President Obama is expected to issue an executive order today creating five new national monuments, including the Harriet Tubman Underground Railroad National Monument on Maryland’s Eastern Shore. Leaving aside the questions about whether such decisions should be made unilaterally by the president, without input from Congress, Harriet Tubman is certainly deserving of national recognition. Cato senior fellow Jim Powell, author of The Triumph of Liberty: A 2,000-Year History Told Through the Lives of Freedom’s Greatest Champions, wrote about Tubman two weeks ago on the 100th anniversary of her death:
Few freedom fighters were more tenacious than petite Harriet Tubman, the African-American slave-turned-abolitionist who died March 10, 1913 when she was about 92. She escaped to freedom, then was reported to have gone back into the Confederacy 19 times, risking capture as she “conducted” some 300 slaves to freedom.…

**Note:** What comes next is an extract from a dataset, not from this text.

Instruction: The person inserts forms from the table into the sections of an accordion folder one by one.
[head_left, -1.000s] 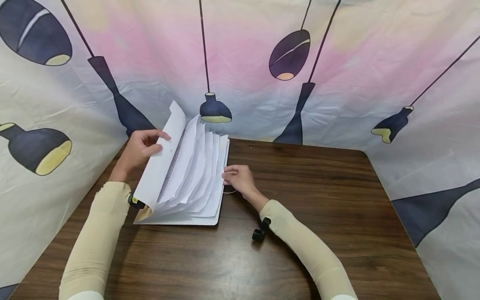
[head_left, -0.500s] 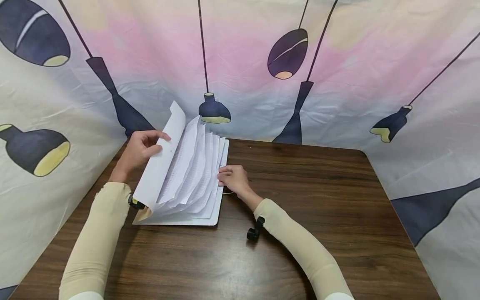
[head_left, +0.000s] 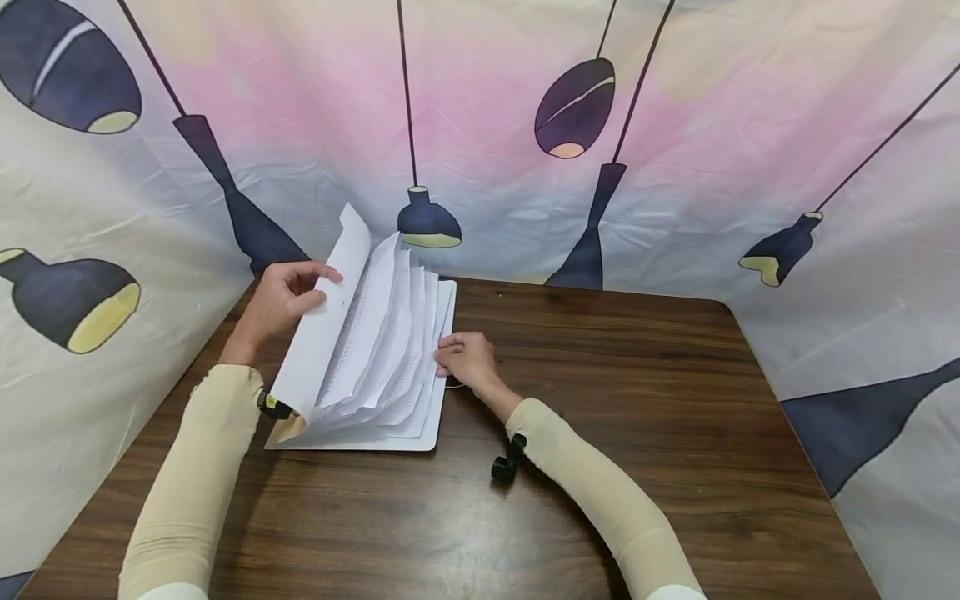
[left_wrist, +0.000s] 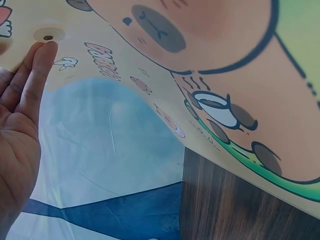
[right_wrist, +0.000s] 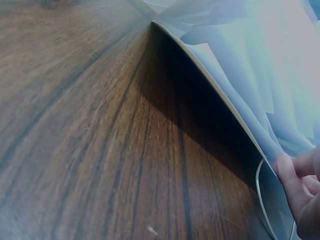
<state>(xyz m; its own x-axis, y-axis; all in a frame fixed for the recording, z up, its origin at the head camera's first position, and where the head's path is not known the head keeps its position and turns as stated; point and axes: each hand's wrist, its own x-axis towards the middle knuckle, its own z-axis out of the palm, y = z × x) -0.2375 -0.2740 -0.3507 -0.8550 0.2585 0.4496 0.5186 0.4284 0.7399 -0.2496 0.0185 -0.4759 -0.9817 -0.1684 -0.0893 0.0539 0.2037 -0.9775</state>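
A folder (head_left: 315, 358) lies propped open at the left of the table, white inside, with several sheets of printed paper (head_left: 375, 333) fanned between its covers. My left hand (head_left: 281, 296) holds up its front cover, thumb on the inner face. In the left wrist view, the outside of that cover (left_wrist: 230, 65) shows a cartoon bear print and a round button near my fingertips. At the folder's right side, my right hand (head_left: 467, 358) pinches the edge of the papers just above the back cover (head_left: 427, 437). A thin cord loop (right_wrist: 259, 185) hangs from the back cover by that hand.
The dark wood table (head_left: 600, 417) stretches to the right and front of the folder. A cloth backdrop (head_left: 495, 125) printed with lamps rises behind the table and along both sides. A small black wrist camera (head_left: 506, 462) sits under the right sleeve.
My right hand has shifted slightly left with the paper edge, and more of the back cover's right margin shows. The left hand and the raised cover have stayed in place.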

She heard that her sister — a slave with children — was going to be sold away from her husband, who was a free black. Tubman decided she would return to Maryland and guide them to freedom. That was her start as a “conductor” on the Underground Railroad.
Then in 1850, the Fugitive Slave Act empowered Southern slave hunters to capture alleged runaways without a jury trial, and Tubman began conducting slaves hundreds of miles farther north — across the Canadian border. She knew the abolitionist orator Frederick Douglass, whose three-story house in Rochester, N.Y., was the last stop for many slaves on the Underground Railroad before they boarded a steamer across Lake Ontario.
Harriet Tubman risked her life time after time to lead people out of slavery to freedom. She’s a libertarian heroine.